_Work instruction_:
If a line of the data below contains the string "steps", count it, then state the total alone.
+++ Material provided
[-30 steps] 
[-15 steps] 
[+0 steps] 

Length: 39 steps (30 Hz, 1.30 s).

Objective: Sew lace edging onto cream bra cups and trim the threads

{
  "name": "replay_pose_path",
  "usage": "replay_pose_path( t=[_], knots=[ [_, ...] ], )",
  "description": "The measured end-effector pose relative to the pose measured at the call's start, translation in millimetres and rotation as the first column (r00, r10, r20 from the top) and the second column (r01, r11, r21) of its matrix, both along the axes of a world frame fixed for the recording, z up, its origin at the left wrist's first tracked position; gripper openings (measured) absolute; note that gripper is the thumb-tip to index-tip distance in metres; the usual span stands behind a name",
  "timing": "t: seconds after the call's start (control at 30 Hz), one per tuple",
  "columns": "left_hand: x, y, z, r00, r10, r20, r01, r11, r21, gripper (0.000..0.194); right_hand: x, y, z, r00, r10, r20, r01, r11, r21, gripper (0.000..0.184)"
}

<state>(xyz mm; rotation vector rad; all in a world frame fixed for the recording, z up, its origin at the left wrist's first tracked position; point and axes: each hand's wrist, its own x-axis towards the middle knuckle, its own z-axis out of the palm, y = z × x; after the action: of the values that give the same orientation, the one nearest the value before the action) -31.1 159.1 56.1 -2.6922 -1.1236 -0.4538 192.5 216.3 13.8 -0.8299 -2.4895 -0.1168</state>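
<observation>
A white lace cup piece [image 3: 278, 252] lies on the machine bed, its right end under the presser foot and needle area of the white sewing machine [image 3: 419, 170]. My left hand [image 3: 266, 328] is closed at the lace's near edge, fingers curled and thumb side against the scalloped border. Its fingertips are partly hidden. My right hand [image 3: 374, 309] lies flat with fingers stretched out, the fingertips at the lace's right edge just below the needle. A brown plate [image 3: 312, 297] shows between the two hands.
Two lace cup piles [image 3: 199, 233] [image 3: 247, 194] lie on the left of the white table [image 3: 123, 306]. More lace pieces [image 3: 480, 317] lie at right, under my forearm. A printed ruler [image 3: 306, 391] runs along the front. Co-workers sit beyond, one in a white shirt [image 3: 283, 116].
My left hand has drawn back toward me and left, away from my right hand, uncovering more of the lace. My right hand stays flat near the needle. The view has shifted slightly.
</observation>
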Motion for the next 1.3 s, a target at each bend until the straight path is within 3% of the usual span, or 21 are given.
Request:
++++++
_Answer_:
4